**Exercise**:
Keep every word of the listing and drop the images when you write it out.

>>>>

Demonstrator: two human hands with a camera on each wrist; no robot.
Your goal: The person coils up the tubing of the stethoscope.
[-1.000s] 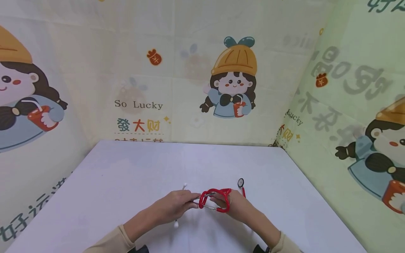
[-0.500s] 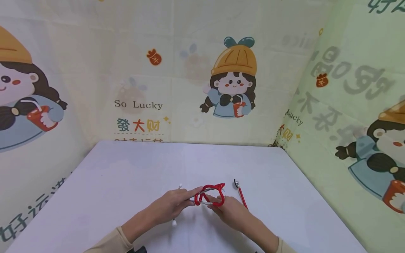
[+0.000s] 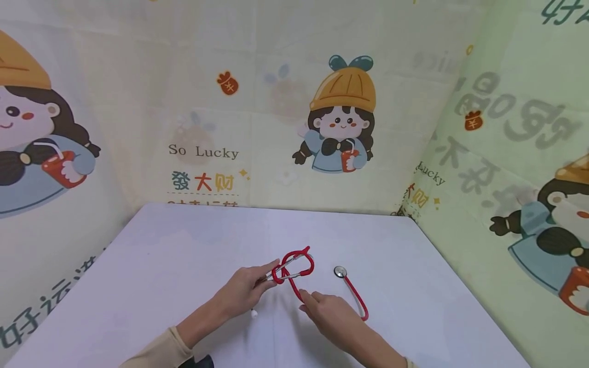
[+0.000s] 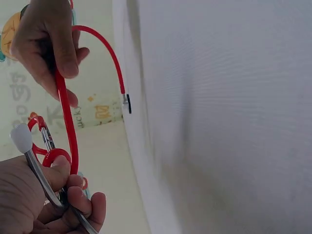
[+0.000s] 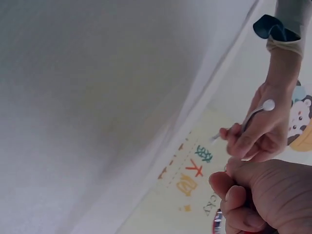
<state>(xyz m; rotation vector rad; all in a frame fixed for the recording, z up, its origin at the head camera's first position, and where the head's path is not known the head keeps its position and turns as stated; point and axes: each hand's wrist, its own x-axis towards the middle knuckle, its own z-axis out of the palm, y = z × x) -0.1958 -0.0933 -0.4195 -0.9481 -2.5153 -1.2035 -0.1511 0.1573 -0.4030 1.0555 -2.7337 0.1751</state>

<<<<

**Exercise answer**:
Demonstrator: two human hands with a camera on each wrist; no robot.
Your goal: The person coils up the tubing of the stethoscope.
[-1.000s] 
[-0.500s] 
[+0.000s] 
[+0.000s] 
[+0.000s] 
<state>(xyz m; rotation vector rad; all in a frame fixed for the recording, z up, its origin at the head camera's first position, and where the head's path is not known the head keeps its position and turns as stated; point and axes: each hand's wrist, its own x-axis towards the middle knuckle, its own z-axis out of the palm, y = z × x) -0.1958 -0.0933 -0.4195 -0.9481 -2.5153 -1.2035 -0.1511 0.1573 -0.4030 1.0555 -2.7337 0.1751</state>

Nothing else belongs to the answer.